EXERCISE PROMPT:
The records below need retyping in full; give them again exactly.
___
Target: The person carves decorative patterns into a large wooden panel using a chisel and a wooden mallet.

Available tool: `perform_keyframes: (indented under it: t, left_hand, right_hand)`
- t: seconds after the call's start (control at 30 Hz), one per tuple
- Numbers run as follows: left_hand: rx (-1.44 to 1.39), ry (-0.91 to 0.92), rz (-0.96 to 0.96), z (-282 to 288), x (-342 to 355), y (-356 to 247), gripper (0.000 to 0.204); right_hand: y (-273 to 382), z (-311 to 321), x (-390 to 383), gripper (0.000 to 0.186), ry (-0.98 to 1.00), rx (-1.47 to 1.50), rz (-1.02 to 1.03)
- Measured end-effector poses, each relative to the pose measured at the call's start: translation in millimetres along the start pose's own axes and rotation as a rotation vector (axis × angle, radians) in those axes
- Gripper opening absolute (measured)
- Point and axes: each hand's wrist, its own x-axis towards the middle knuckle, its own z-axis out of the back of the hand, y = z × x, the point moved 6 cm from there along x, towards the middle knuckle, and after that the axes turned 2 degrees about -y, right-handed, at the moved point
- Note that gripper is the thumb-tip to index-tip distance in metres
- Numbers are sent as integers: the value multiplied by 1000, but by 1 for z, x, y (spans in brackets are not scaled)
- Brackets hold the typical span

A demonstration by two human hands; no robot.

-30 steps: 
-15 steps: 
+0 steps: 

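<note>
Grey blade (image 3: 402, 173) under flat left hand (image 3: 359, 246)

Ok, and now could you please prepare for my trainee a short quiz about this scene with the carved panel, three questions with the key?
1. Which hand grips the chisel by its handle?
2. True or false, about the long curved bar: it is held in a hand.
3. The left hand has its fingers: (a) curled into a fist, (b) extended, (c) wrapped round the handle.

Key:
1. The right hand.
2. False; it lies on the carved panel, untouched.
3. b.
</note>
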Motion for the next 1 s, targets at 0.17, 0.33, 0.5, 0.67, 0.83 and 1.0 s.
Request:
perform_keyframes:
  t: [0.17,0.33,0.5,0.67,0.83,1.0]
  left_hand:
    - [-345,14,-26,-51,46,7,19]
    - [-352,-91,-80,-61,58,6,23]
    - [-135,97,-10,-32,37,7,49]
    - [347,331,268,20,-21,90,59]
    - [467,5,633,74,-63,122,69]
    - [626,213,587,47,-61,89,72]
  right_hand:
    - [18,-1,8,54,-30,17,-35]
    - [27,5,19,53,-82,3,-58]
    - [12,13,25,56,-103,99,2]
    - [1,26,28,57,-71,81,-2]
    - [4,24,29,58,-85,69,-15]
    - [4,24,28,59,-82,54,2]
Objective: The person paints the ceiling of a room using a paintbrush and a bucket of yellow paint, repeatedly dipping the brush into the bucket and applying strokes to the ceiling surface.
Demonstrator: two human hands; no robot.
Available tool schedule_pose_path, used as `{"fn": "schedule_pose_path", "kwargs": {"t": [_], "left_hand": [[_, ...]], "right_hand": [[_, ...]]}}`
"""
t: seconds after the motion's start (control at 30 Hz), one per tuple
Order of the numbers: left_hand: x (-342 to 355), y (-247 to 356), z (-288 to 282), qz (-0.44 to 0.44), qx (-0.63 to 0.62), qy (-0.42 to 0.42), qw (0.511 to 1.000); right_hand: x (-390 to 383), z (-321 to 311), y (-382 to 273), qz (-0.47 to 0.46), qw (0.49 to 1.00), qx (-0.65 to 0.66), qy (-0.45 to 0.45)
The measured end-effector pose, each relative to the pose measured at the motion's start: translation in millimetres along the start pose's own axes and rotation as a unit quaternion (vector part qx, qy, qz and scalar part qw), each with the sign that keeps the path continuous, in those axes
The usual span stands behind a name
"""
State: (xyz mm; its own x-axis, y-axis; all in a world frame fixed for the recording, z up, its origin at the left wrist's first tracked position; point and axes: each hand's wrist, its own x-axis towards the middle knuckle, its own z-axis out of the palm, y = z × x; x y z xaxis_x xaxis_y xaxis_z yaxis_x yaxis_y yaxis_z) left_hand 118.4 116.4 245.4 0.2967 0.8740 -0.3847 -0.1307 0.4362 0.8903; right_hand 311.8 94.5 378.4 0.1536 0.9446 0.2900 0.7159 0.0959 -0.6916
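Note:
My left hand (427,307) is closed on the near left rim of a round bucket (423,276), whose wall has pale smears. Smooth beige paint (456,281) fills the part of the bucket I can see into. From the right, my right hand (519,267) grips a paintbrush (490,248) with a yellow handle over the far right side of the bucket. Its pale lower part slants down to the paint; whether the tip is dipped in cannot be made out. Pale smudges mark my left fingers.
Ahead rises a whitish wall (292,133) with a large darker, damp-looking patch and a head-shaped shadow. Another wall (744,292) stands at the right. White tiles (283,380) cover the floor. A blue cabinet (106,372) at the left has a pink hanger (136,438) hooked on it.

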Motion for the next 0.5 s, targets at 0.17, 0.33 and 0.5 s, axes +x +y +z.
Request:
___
REPLY TO THE EXERCISE:
Target: The person carves decorative patterns into a large wooden panel using a chisel and a wooden mallet.

Available tool: `perform_keyframes: (indented under it: t, left_hand, right_hand)`
- t: seconds after the call's start (control at 30 Hz), one per tuple
- Numbers run as follows: left_hand: rx (-1.44 to 1.39), ry (-0.91 to 0.92), rz (-0.96 to 0.96), z (-282 to 288), x (-342 to 355), y (-356 to 247), gripper (0.000 to 0.204); right_hand: y (-273 to 382), z (-311 to 321), x (-390 to 383), gripper (0.000 to 0.186), ry (-0.98 to 1.00), rx (-1.47 to 1.50), rz (-1.02 to 1.03)
- Measured end-effector poses, each relative to the pose measured at the call's start: translation in millimetres along the start pose's own axes and rotation as a rotation vector (axis × angle, radians) in those axes
- Gripper opening absolute (measured)
- Point and axes: each hand's wrist, its own x-axis towards the middle knuckle, its own z-axis out of the back of the hand, y = z × x, the point moved 6 cm from there along x, towards the middle knuckle, and after that the axes turned 2 degrees about -y, right-handed, at the moved point
- Note that gripper is the thumb-tip to index-tip distance in metres
- Numbers are sent as integers: the value multiplied by 1000, but by 1 for z, x, y (spans in brackets are not scaled)
- Brackets hold the typical span

A demonstration by two human hands; no robot.

-30 steps: 
-15 steps: 
+0 steps: 

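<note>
Grey blade (image 3: 402, 173) under flat left hand (image 3: 359, 246)

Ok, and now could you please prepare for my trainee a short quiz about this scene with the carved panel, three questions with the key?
1. Which hand grips the chisel by its handle?
2. True or false, about the long curved bar: it is held in a hand.
3. The left hand has its fingers: (a) curled into a fist, (b) extended, (c) wrapped round the handle.

Key:
1. The right hand.
2. False; it lies on the carved panel, untouched.
3. b.
</note>
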Motion for the next 1 s, targets at 0.17, 0.33, 0.5, 0.67, 0.83 and 1.0 s.
Request:
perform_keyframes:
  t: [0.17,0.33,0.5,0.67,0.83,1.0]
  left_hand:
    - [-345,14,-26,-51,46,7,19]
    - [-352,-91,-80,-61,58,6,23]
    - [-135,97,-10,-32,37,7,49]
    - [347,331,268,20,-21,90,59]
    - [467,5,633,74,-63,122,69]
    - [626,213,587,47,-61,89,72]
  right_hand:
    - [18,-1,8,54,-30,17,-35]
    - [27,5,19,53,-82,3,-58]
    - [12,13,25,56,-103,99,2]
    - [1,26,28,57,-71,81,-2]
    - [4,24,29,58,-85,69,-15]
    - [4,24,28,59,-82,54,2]
Objective: The person paints the ceiling of a room using a paintbrush and a bucket of yellow paint, repeatedly dipping the brush into the bucket and applying strokes to the ceiling surface.
Demonstrator: two human hands; no robot.
Available tool schedule_pose_path, used as `{"fn": "schedule_pose_path", "kwargs": {"t": [_], "left_hand": [[_, ...]], "right_hand": [[_, ...]]}}`
"""
t: seconds after the motion's start (control at 30 Hz), one per tuple
Order of the numbers: left_hand: x (-342 to 355), y (-247 to 356), z (-288 to 282), qz (-0.44 to 0.44), qx (-0.63 to 0.62), qy (-0.42 to 0.42), qw (0.511 to 1.000); right_hand: x (-390 to 383), z (-321 to 311), y (-382 to 273), qz (-0.47 to 0.46), qw (0.49 to 1.00), qx (-0.65 to 0.66), qy (-0.45 to 0.45)
The measured end-effector pose, each relative to the pose measured at the motion's start: translation in millimetres along the start pose's own axes and rotation as a unit quaternion (vector part qx, qy, qz and scalar part qw), each with the sign that keeps the path continuous, in those axes
The usual span stands behind a name
"""
State: (xyz mm; its own x-axis, y-axis; all in a world frame fixed for the recording, z up, its origin at the left wrist's first tracked position; point and axes: each hand's wrist, its own x-axis towards the middle knuckle, its own z-axis out of the palm, y = z × x; x y z xaxis_x xaxis_y xaxis_z yaxis_x yaxis_y yaxis_z) left_hand 118.4 116.4 245.4 0.2967 0.8740 -0.3847 -0.1307 0.4362 0.8903; right_hand 311.8 94.5 378.4 0.1536 0.9446 0.2900 0.7159 0.0959 -0.6916
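Note:
My left hand (427,307) is closed on the near left rim of a round bucket (423,276), whose wall has pale smears. Smooth beige paint (456,281) fills the part of the bucket I can see into. From the right, my right hand (519,267) grips a paintbrush (490,248) with a yellow handle over the far right side of the bucket. Its pale lower part slants down to the paint; whether the tip is dipped in cannot be made out. Pale smudges mark my left fingers.
Ahead rises a whitish wall (292,133) with a large darker, damp-looking patch and a head-shaped shadow. Another wall (744,292) stands at the right. White tiles (283,380) cover the floor. A blue cabinet (106,372) at the left has a pink hanger (136,438) hooked on it.
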
Motion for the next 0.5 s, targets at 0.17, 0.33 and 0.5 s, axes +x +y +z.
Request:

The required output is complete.